Action item |
In the listing below, the lines starting at the line with "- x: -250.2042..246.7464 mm" and ending at the line with "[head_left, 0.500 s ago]" are to be output verbatim. Images stay out of the copy.

Study material |
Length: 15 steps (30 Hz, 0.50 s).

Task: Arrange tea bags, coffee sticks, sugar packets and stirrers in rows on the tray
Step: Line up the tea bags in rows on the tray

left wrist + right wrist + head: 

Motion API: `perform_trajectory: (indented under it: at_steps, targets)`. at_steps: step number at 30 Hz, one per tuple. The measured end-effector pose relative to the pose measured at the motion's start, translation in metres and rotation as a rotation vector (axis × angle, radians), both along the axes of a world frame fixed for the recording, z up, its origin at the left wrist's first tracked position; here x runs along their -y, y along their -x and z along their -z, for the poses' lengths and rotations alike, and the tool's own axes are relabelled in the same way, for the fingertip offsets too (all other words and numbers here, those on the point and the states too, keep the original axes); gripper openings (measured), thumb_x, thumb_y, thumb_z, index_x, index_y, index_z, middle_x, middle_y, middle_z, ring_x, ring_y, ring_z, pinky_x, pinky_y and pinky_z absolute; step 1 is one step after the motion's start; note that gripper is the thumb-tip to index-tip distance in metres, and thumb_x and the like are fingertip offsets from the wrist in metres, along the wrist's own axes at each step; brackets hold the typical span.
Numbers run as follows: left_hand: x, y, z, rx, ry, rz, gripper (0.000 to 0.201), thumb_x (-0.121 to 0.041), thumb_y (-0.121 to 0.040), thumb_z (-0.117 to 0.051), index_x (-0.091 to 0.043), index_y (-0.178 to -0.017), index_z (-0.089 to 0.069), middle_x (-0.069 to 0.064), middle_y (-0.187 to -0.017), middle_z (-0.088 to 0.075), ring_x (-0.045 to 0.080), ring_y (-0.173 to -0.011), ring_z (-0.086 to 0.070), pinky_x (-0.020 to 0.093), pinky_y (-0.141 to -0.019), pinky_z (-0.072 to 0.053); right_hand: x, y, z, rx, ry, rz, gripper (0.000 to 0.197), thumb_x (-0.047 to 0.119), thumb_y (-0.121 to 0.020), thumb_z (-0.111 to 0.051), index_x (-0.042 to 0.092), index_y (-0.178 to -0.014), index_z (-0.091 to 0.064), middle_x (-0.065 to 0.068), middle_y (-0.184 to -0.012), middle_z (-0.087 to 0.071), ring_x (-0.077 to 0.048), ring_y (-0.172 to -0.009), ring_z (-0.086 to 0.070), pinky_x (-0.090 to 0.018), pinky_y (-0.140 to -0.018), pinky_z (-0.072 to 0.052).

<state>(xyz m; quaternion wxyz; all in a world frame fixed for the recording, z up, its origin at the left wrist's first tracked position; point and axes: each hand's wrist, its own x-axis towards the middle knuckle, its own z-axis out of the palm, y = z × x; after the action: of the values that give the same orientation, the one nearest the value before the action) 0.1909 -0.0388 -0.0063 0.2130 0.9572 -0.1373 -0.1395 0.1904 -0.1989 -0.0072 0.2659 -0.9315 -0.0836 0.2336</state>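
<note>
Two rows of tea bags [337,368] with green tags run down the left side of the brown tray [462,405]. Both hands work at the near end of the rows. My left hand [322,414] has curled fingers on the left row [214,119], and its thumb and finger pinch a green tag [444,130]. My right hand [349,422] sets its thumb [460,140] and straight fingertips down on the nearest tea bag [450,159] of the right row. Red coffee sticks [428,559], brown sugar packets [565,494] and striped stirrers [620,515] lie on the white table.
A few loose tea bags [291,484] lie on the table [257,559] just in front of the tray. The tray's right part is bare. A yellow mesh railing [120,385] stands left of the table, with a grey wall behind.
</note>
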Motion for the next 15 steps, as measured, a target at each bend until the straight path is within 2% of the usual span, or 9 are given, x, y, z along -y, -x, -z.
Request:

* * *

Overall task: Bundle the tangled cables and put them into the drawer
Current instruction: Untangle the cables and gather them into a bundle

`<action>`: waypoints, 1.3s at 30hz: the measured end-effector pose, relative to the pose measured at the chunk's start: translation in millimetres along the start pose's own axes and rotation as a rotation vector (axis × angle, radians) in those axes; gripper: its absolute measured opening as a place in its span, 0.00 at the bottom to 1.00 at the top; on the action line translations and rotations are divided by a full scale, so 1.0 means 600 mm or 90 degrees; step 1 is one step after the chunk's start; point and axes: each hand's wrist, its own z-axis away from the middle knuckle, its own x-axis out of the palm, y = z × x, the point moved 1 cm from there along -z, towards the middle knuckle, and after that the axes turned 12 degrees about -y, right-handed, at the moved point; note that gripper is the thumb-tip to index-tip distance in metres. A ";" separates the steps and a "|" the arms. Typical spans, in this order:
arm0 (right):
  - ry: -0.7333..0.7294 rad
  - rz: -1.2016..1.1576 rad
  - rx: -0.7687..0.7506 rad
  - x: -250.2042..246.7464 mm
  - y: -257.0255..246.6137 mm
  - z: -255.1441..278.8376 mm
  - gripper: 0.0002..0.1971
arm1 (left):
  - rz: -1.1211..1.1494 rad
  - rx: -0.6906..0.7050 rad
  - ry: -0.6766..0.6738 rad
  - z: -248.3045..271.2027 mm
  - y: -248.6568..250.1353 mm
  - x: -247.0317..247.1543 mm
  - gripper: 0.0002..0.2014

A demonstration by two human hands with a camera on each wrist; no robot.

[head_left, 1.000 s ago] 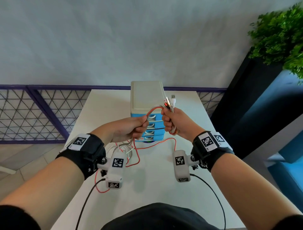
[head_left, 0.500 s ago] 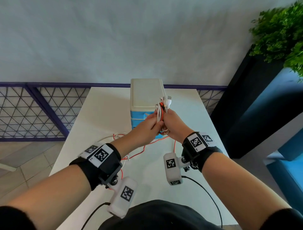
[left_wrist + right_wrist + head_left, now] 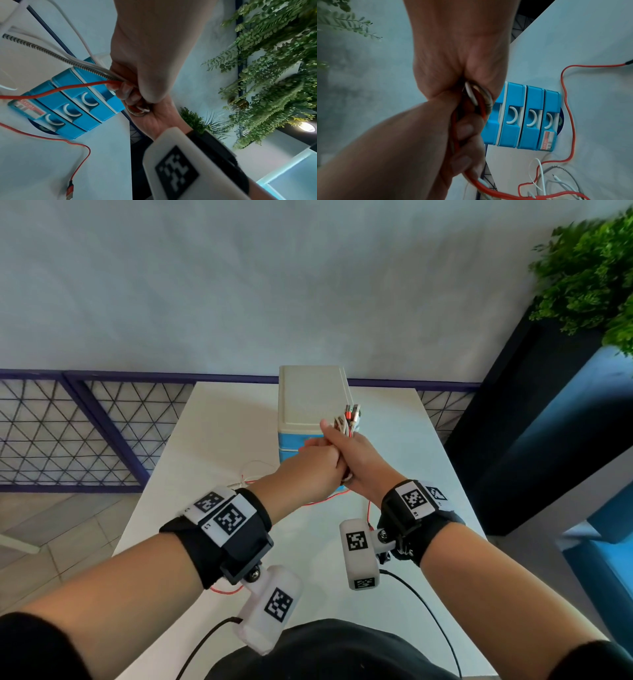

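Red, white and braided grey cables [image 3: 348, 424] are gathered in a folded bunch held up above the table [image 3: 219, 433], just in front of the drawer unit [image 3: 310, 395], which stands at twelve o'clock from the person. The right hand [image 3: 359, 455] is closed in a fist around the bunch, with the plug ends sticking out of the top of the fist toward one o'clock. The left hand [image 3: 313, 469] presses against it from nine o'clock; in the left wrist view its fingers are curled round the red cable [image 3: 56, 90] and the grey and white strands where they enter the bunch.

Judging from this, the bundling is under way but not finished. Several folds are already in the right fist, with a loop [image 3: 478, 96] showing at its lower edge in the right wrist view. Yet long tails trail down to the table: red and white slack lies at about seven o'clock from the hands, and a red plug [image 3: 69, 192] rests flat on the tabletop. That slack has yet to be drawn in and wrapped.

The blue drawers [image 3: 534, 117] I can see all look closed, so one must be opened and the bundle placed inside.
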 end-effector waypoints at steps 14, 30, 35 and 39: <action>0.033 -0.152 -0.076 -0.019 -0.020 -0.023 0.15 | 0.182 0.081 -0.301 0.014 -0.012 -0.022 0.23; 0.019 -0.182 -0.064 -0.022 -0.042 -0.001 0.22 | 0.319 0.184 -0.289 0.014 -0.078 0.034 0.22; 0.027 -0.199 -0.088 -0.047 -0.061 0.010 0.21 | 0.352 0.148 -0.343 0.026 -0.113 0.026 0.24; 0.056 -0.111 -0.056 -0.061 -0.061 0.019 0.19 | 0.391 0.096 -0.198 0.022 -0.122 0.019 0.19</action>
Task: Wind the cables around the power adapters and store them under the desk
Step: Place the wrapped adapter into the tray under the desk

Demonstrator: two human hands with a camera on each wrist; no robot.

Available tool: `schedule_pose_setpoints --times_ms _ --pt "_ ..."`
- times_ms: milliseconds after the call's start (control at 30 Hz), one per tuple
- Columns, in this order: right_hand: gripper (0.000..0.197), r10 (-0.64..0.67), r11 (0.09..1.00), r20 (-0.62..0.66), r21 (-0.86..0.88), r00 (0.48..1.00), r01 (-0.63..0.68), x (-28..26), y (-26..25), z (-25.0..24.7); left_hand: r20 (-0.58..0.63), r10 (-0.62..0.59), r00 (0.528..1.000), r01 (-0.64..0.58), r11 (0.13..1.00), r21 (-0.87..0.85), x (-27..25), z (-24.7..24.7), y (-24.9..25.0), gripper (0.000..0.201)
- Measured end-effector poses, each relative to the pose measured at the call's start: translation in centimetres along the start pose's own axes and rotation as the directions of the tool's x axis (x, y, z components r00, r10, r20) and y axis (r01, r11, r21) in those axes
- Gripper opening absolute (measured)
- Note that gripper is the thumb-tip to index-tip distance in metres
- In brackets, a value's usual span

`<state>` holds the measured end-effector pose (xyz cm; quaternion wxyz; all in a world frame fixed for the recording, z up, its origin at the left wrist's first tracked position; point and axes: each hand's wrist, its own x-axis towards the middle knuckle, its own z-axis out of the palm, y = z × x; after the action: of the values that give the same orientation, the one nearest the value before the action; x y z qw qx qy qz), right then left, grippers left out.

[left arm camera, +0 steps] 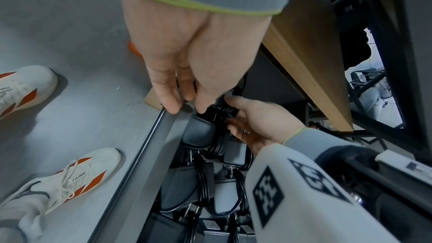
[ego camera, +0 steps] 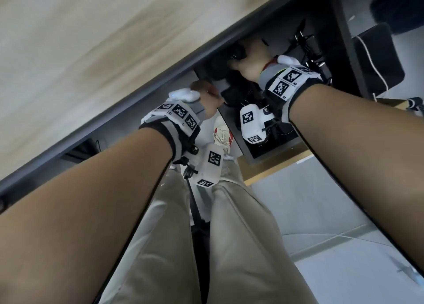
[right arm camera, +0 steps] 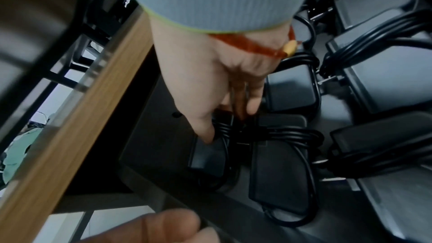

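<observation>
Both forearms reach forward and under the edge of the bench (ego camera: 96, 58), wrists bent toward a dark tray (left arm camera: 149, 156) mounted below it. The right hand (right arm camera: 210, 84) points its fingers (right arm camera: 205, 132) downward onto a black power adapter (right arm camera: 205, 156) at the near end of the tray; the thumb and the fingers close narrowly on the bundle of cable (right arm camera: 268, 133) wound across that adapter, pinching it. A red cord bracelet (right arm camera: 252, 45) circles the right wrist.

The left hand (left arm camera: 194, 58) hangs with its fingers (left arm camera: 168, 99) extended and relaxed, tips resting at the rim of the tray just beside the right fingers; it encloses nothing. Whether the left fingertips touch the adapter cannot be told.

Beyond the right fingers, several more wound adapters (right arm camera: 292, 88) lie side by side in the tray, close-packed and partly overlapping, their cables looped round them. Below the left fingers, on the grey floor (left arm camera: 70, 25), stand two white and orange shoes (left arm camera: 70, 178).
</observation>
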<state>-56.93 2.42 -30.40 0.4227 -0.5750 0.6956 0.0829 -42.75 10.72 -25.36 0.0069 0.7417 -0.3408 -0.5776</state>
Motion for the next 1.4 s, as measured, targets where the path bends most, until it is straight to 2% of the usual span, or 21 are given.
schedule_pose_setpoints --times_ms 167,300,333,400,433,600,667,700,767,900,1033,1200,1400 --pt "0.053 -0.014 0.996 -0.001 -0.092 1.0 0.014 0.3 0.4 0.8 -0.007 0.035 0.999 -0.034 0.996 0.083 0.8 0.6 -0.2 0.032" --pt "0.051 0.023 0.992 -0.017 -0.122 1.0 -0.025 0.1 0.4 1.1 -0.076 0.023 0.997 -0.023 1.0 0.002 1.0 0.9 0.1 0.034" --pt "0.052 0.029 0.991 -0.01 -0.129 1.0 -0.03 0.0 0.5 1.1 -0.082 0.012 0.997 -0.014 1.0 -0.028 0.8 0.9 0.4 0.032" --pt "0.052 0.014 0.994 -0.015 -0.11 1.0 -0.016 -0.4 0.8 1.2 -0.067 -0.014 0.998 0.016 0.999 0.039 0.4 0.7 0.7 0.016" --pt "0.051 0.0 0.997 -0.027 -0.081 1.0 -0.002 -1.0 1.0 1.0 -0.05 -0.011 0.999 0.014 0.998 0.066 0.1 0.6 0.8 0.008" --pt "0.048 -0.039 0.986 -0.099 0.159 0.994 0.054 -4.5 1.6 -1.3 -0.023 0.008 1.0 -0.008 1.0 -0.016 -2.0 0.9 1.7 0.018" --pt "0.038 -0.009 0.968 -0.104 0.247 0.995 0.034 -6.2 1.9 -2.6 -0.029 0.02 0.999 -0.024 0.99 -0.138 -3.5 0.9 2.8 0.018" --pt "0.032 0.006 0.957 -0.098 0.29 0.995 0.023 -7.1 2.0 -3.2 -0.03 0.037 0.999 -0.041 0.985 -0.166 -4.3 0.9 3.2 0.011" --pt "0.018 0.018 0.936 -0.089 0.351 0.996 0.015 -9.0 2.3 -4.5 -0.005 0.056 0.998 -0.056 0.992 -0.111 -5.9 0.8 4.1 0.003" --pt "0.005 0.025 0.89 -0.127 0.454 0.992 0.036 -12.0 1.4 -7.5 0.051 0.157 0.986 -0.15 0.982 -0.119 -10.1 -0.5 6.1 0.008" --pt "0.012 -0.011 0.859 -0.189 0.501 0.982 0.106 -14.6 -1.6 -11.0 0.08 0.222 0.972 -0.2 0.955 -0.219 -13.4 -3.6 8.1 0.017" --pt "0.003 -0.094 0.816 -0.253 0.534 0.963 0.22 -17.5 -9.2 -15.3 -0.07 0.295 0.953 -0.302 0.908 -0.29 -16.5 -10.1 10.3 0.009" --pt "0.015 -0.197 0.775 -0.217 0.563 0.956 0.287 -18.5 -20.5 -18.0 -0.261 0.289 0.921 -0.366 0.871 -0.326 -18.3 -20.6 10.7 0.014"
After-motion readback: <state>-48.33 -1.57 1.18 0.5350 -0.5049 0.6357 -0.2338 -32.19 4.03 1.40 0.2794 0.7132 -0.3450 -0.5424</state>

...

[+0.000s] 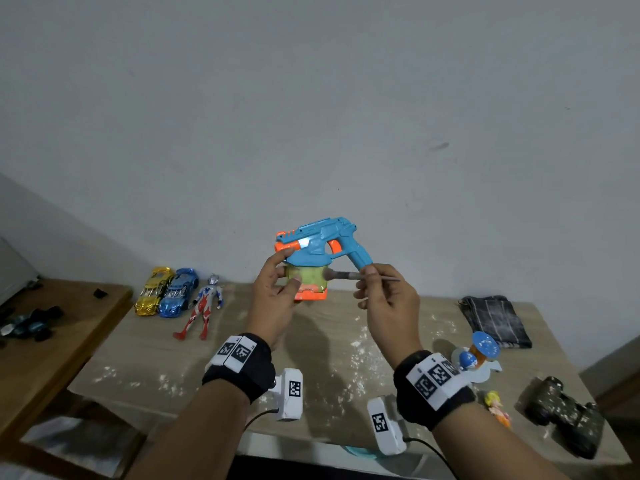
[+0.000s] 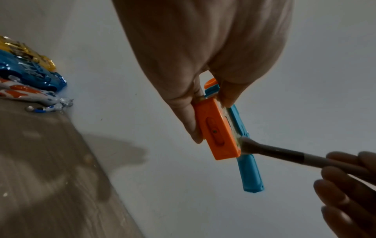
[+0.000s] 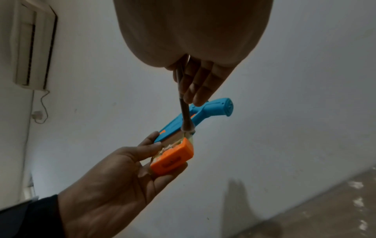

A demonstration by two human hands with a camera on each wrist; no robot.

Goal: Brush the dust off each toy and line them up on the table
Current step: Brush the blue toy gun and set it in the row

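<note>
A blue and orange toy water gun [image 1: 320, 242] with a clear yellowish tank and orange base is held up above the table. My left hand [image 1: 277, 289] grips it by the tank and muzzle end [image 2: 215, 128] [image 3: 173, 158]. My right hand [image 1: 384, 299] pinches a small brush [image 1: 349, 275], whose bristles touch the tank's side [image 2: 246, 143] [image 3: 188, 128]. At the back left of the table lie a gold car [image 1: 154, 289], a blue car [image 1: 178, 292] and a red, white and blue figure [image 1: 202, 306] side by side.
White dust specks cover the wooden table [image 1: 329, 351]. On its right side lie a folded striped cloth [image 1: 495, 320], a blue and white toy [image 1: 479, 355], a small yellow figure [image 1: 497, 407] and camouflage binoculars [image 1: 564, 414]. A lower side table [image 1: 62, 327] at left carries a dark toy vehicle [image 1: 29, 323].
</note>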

Result |
  - x: -250.2042..246.7464 mm
  - y: -257.0255..246.6137 mm
  - z: -255.1441..278.8376 mm
  - gripper: 0.0002..0.1971
arm1 (left):
  - rz: -1.1211..1.1494 rad
  - rx: -0.6906..0.7050 rad
  - ry: -0.6766..0.6738 rad
  - z: -248.3045..271.2027 mm
  - y: -248.6568..250.1353 mm
  - x: -247.0317..247.1543 mm
  - gripper: 0.0002..0.2014

A demonstration by two human hands with a camera on each wrist; no robot.

[head_left, 1.000 s ago] 
[head_left, 0.500 s ago] 

This finishes the output for the exercise.